TO DO ▸ Below is a listing. Set down exactly the lines from the one containing "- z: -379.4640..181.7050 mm" through the one containing "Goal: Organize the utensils", both ends included, and leave out the rest.

INFORMATION PROVIDED ▸

____________________

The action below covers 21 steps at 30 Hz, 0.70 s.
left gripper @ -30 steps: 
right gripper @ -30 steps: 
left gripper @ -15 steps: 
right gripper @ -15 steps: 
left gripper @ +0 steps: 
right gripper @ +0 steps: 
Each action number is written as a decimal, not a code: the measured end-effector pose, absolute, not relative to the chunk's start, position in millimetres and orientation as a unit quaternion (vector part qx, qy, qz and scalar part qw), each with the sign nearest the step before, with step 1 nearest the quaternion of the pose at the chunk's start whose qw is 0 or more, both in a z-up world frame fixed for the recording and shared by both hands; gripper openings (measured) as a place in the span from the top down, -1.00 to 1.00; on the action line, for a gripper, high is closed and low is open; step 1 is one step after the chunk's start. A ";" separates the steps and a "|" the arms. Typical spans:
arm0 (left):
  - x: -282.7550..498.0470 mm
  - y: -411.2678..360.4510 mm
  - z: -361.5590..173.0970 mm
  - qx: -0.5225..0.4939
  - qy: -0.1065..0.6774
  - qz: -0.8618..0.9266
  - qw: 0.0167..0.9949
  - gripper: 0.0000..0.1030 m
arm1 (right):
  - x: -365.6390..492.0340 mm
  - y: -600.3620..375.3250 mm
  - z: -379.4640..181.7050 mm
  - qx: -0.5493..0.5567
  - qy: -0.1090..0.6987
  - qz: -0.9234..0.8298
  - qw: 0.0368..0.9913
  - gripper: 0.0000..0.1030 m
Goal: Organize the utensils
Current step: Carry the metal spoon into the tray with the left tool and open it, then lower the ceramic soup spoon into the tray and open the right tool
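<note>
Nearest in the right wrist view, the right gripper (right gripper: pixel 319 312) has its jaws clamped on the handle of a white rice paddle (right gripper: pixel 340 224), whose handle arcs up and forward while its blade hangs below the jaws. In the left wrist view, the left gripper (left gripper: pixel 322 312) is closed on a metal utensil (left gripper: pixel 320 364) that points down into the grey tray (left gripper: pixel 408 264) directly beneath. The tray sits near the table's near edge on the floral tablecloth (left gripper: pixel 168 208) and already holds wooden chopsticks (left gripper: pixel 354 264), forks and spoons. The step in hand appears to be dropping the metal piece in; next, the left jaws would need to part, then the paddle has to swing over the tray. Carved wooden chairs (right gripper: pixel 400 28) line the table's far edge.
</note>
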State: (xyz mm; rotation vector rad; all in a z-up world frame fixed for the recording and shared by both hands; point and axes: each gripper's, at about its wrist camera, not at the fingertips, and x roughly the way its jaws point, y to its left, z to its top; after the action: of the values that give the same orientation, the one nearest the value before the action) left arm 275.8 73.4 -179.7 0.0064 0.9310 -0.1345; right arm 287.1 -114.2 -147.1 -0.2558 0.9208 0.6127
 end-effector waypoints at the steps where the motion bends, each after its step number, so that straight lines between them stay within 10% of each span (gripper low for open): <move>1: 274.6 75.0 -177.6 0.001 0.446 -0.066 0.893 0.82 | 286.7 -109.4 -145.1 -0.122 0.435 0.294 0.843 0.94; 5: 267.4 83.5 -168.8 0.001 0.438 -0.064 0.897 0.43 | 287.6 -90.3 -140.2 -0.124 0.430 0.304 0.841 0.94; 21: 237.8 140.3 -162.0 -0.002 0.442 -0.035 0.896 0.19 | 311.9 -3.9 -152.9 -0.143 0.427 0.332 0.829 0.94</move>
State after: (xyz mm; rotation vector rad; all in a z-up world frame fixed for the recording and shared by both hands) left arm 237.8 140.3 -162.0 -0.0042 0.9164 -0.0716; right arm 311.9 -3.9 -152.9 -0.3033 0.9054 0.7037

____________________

EXPECTED ANSWER ▸
  - z: -379.4640..181.7050 mm
  - qx: -0.5493..0.5567
  - qy: -0.1090..0.6987
  - qz: -0.9234..0.8298
  - qw: 0.0368..0.9913
  - gripper: 0.0000..0.1030 m
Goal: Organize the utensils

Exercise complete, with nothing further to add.